Preoccupied with typographical nit-picking involving the forthcoming Dell editions of his first three books, Richard Brautigan did little new writing. He continued taking notes for his projected Western novel but had not yet started on the book. He fussed with Loie Weber over the correct spelling of “harpsichord,” the accidental addition of an “a” by a typesetter, and changing the word “while” to “a while” on the page proofs. Brautigan had Helen Brann insist that Dell pay Loie $4.50 an hour to “go over” the page proofs, comparing them to the corrected galleys. Dell refused to pay the $90 billed by Brautigan for Loie Weber's editorial services. In the end, Sam Lawrence wrote Richard a personal check, insisting that if he wished to check the galleys again “it will have to be at his own expense.”
Ken Kesey wrote Brautigan in February, telling him about
Spit in the Ocean
, his new alternative magazine, and asking if he might be interested in becoming an editor. The theme of the first issue was to be “Old in the Streets.” Richard said he was not an editor. He offered a poem instead. “The only literary activity I am interested in is writing,” he wrote to Kesey, “and as you know, at best, that is like having a bull by the balls at midnight in a bubble gum factory.” He wished Ken good luck with his new project.

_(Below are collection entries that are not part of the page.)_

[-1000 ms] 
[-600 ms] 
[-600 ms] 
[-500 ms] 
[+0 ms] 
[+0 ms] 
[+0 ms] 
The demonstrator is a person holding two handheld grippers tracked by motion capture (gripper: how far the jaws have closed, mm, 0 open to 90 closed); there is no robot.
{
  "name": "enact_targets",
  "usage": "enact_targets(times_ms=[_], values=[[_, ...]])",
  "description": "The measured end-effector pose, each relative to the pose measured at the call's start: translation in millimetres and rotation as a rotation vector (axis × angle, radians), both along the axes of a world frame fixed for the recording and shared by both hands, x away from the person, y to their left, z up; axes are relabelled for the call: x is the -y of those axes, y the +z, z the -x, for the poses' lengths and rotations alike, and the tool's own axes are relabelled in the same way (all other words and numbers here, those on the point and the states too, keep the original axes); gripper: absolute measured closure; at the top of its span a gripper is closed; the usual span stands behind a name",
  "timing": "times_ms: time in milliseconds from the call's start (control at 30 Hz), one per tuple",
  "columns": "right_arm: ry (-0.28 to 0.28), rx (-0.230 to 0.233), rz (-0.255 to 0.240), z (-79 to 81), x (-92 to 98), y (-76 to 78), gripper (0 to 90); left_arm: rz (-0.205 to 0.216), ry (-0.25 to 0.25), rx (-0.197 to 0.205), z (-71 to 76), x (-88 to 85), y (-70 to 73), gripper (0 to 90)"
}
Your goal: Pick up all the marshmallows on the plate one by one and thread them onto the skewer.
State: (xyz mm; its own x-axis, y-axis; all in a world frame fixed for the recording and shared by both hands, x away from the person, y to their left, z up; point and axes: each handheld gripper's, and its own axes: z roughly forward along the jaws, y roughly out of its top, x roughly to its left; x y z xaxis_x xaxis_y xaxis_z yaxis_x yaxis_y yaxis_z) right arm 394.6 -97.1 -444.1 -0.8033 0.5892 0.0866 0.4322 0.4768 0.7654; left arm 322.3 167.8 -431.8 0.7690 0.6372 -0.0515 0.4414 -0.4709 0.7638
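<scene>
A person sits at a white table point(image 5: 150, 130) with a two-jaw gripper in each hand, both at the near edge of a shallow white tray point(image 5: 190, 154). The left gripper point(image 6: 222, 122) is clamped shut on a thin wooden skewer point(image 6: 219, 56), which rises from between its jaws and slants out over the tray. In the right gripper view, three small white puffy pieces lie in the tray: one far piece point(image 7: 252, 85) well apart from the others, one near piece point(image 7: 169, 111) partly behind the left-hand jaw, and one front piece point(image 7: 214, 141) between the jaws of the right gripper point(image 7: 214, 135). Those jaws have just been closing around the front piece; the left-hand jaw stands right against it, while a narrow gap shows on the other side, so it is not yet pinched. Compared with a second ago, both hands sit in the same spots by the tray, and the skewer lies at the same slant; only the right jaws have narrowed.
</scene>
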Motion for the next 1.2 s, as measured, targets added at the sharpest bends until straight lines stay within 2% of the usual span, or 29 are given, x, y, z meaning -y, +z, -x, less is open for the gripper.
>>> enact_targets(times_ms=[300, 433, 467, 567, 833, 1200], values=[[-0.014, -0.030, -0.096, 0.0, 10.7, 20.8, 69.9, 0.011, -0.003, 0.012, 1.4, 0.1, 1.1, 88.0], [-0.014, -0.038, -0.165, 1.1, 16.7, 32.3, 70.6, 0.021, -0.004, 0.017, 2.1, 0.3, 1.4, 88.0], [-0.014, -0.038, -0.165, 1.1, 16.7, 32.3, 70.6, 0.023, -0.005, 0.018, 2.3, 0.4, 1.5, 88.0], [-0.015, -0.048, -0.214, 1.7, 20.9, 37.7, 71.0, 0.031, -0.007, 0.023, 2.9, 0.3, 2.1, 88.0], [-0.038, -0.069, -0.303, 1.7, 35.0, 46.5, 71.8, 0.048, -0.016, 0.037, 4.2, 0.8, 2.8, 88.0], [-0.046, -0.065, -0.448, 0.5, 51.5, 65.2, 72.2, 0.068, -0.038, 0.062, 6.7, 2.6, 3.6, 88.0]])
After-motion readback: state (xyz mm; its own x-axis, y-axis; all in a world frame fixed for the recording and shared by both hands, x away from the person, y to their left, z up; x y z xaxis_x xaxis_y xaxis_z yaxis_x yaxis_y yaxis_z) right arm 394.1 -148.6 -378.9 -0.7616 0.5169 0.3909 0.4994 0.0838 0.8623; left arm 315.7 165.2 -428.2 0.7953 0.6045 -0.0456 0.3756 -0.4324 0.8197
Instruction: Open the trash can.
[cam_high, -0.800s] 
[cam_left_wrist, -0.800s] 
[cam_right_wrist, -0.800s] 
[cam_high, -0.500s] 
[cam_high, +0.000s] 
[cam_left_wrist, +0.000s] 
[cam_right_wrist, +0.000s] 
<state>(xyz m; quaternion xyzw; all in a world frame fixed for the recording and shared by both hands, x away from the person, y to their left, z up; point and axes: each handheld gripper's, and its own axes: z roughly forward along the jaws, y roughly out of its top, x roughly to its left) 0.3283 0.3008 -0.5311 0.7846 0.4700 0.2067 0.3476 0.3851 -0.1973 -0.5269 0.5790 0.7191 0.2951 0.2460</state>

Jayne Walker (formerly Palladino) wrote to Richard in mid-February, saying she'd like to see him, having recently had an “absolutely outrageous” dream about him. She included her phone number. She would have called but Brautigan had changed his number so often. Richard got in touch with her. They soon started keeping company again.
Brautigan took Walker out to Bolinas for the weekend. Jayne found the place “ultragloomy, the creepiest house, a horrible house,” and couldn't figure out why he'd ever bought it. “Incredible cobwebs” hung down from the “cathedral ceiling.” She thought he'd just moved in. Jayne couldn't stand it. When Richard left the room, she got a broom from the kitchen and started “swatting at the cobwebs.” Brautigan raced back into the room, greatly disturbed.
“Don't touch those cobwebs,” he shouted. “I love those cobwebs. I want them to stay exactly the way they were.” Jayne knew nothing about the resident Chinese ghost but thought Richard wanted his own haunted house, an Addams Family mansion.